DESCRIPTION OF THE TASK:
Please return the full listing exactly as written, with the images removed.
[SOURCE DATA Boundary: Start]
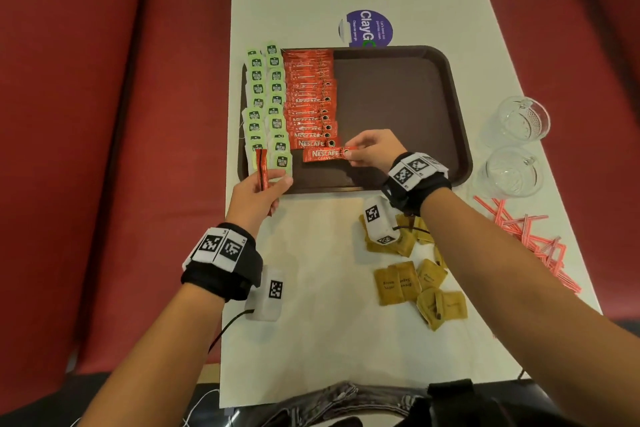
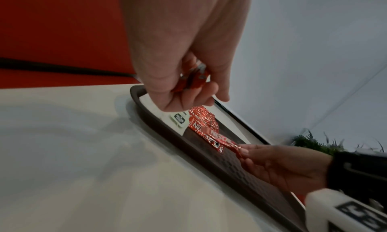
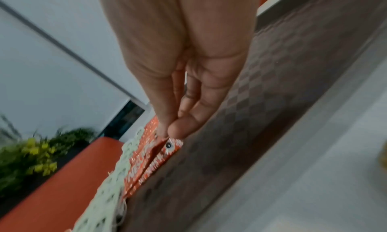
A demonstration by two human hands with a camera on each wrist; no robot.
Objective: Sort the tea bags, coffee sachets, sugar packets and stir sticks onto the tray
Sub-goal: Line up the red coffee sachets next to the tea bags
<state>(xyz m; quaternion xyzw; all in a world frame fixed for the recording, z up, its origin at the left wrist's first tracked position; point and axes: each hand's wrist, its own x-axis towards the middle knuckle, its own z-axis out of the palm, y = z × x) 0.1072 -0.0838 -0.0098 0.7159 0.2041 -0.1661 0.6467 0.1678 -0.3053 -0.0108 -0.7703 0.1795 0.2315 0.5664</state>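
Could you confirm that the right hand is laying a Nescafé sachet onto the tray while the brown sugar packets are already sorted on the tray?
Not quite: the head view shows the brown sugar packets lying on the white table, not on the tray. The right hand is indeed placing a Nescafé sachet there.

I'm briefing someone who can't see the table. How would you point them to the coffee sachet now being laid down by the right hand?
Start at the brown tray; beside its green tea bags runs a column of red coffee sachets. At the column's near end lies the sachet being placed. It alone is pinched at one end by the right hand and sits apart from the overlapped row.
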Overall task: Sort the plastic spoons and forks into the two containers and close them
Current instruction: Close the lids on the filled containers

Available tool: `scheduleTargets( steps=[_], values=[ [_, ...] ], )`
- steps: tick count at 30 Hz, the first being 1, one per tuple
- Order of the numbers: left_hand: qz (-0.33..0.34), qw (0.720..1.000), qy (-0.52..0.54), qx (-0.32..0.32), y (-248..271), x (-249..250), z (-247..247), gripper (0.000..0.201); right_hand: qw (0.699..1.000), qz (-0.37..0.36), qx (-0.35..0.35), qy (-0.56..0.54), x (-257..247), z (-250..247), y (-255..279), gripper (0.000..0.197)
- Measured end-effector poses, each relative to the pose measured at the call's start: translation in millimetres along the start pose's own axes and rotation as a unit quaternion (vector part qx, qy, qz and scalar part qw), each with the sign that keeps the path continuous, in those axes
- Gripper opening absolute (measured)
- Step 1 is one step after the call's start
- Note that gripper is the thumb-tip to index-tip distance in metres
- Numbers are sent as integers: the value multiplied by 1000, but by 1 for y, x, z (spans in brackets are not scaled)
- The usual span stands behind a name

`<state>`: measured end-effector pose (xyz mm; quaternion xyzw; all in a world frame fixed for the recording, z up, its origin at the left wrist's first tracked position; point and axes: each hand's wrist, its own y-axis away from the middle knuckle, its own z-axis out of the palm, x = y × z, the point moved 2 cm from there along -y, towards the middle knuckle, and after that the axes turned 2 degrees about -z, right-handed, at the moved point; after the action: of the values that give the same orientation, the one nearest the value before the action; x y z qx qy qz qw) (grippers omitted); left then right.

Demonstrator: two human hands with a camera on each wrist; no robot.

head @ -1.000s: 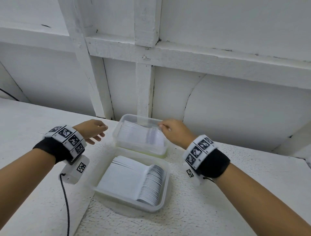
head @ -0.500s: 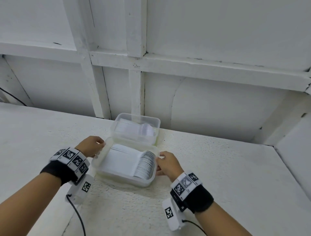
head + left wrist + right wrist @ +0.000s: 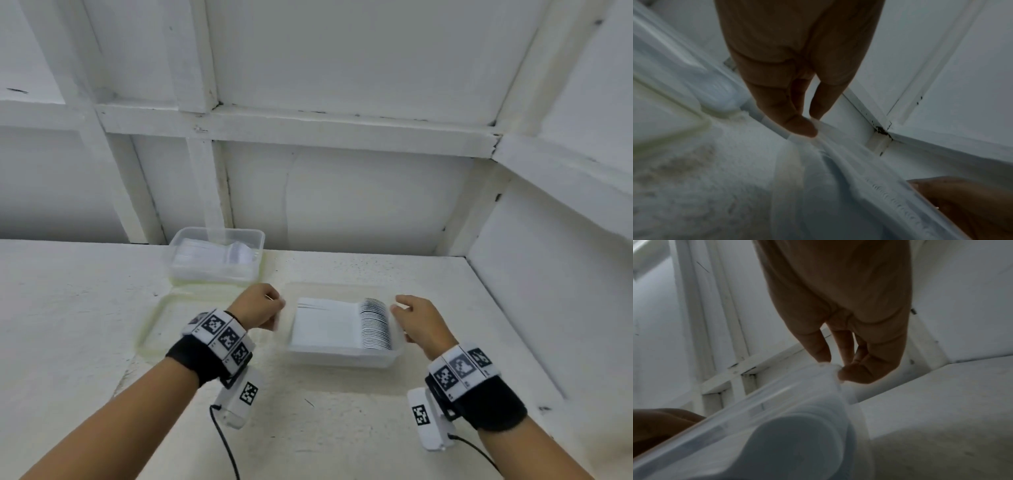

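Observation:
A clear plastic container (image 3: 342,358) holding a neat row of white spoons (image 3: 375,325) sits mid-table. My left hand (image 3: 272,306) pinches its left rim, and the left wrist view shows thumb and finger (image 3: 803,128) closed on the rim (image 3: 840,155). My right hand (image 3: 402,313) pinches the right rim, with fingertips (image 3: 851,373) on the container's corner (image 3: 828,369) and the spoons (image 3: 797,443) just below. A second clear container (image 3: 215,270) with white cutlery, blurred, stands at the back left. A flat clear lid (image 3: 152,330) lies on the table left of my left wrist.
White panelled walls close the table at the back (image 3: 342,205) and on the right (image 3: 548,274). The rough white tabletop (image 3: 325,428) stretches toward me and to the left. Camera cables hang from both wrists.
Both hands took the spoon container by its ends and moved it to the right, away from the back container. A flat lid now shows on the table where it stood.

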<state>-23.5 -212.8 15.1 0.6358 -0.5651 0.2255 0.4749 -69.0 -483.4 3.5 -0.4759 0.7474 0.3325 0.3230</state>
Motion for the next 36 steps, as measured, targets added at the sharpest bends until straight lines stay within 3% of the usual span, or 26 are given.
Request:
scheduleTargets(
  steps=[6,10,12,15,17,22,27,32,36],
  values=[
    [5,998,-42,-52,-5,4,51,18,998,49,8,24,41,-25,12,42],
    [21,996,-75,-53,-4,0,54,13,998,48,4,44,44,-25,16,43],
    [49,986,-147,-60,-2,-4,47,18,996,39,-4,84,39,-25,19,43],
    [98,946,-305,-44,4,-22,22,29,983,5,-11,183,25,-21,25,46],
    [112,931,-346,-33,8,-41,0,38,972,-30,-11,232,10,-16,33,45],
    [60,904,-418,-71,17,-87,-43,66,950,-141,-34,275,-29,10,51,44],
    [67,878,-469,-70,24,-104,-52,48,932,-216,-80,281,-53,49,57,41],
    [147,819,-554,-36,34,-98,-55,36,916,-270,-125,267,-71,80,64,43],
    [250,797,-548,45,48,-60,-68,37,896,-309,-183,262,-80,95,62,67]
  ],
)
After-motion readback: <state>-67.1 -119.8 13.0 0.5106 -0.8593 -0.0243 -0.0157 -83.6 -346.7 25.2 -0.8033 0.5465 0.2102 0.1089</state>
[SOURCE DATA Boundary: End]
SOLUTION FOR THIS EXERCISE:
A demonstration by two human hands with a camera on each wrist; no robot.
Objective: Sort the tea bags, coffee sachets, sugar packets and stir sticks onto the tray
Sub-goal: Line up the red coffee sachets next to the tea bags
<state>(xyz m; quaternion xyzw; all in a world frame fixed for the recording, z up, its origin at the left wrist's first tracked position; point and axes: each hand's wrist, its own x-axis towards the middle knuckle, its own z-axis out of the palm, y = z × x) 0.1072 -0.0838 -0.0098 0.7159 0.2041 -0.1661 0.6467 0.1678 -0.3053 -0.0108 -0.7703 0.1795 0.2315 0.5664</state>
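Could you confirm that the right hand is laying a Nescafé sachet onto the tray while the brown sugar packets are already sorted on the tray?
Not quite: the head view shows the brown sugar packets lying on the white table, not on the tray. The right hand is indeed placing a Nescafé sachet there.

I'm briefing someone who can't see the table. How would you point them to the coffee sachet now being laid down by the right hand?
Start at the brown tray; beside its green tea bags runs a column of red coffee sachets. At the column's near end lies the sachet being placed. It alone is pinched at one end by the right hand and sits apart from the overlapped row.
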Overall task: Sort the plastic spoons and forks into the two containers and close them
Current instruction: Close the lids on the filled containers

Available tool: `scheduleTargets( steps=[_], values=[ [_, ...] ], )`
- steps: tick count at 30 Hz, the first being 1, one per tuple
- Order of the numbers: left_hand: qz (-0.33..0.34), qw (0.720..1.000), qy (-0.52..0.54), qx (-0.32..0.32), y (-248..271), x (-249..250), z (-247..247), gripper (0.000..0.201); right_hand: qw (0.699..1.000), qz (-0.37..0.36), qx (-0.35..0.35), qy (-0.56..0.54), x (-257..247), z (-250..247), y (-255..279), gripper (0.000..0.197)
- Measured end-effector poses, each relative to the pose measured at the call's start: translation in millimetres along the start pose's own axes and rotation as a unit quaternion (vector part qx, qy, qz and scalar part qw), each with the sign that keeps the path continuous, in those axes
- Gripper opening absolute (measured)
- Step 1 is one step after the call's start
- Note that gripper is the thumb-tip to index-tip distance in metres
- Numbers are sent as integers: the value multiplied by 1000, but by 1 for y, x, z (spans in brackets are not scaled)
- The usual span stands behind a name

`<state>`: measured end-effector pose (xyz mm; quaternion xyzw; all in a world frame fixed for the recording, z up, its origin at the left wrist's first tracked position; point and axes: each hand's wrist, its own y-axis away from the middle knuckle, its own z-axis out of the palm, x = y × z, the point moved 2 cm from there along -y, towards the middle knuckle, and after that the axes turned 2 degrees about -z, right-handed, at the moved point; after the action: of the values that give the same orientation, the one nearest the value before the action; x y z qx qy qz qw) (grippers omitted); left then right.

Demonstrator: two human hands with a camera on each wrist; no robot.

head @ -1.000s: 
head @ -0.500s: 
head + left wrist + right wrist @ +0.000s: 

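Observation:
A clear plastic container (image 3: 342,358) holding a neat row of white spoons (image 3: 375,325) sits mid-table. My left hand (image 3: 272,306) pinches its left rim, and the left wrist view shows thumb and finger (image 3: 803,128) closed on the rim (image 3: 840,155). My right hand (image 3: 402,313) pinches the right rim, with fingertips (image 3: 851,373) on the container's corner (image 3: 828,369) and the spoons (image 3: 797,443) just below. A second clear container (image 3: 215,270) with white cutlery, blurred, stands at the back left. A flat clear lid (image 3: 152,330) lies on the table left of my left wrist.
White panelled walls close the table at the back (image 3: 342,205) and on the right (image 3: 548,274). The rough white tabletop (image 3: 325,428) stretches toward me and to the left. Camera cables hang from both wrists.
Both hands took the spoon container by its ends and moved it to the right, away from the back container. A flat lid now shows on the table where it stood.
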
<state>-23.5 -212.8 15.1 0.6358 -0.5651 0.2255 0.4749 -69.0 -483.4 3.5 -0.4759 0.7474 0.3325 0.3230</state>
Motion for the next 36 steps, as measured, targets added at the sharpest bends until straight lines stay within 3% of the usual span, or 26 are given.
Request:
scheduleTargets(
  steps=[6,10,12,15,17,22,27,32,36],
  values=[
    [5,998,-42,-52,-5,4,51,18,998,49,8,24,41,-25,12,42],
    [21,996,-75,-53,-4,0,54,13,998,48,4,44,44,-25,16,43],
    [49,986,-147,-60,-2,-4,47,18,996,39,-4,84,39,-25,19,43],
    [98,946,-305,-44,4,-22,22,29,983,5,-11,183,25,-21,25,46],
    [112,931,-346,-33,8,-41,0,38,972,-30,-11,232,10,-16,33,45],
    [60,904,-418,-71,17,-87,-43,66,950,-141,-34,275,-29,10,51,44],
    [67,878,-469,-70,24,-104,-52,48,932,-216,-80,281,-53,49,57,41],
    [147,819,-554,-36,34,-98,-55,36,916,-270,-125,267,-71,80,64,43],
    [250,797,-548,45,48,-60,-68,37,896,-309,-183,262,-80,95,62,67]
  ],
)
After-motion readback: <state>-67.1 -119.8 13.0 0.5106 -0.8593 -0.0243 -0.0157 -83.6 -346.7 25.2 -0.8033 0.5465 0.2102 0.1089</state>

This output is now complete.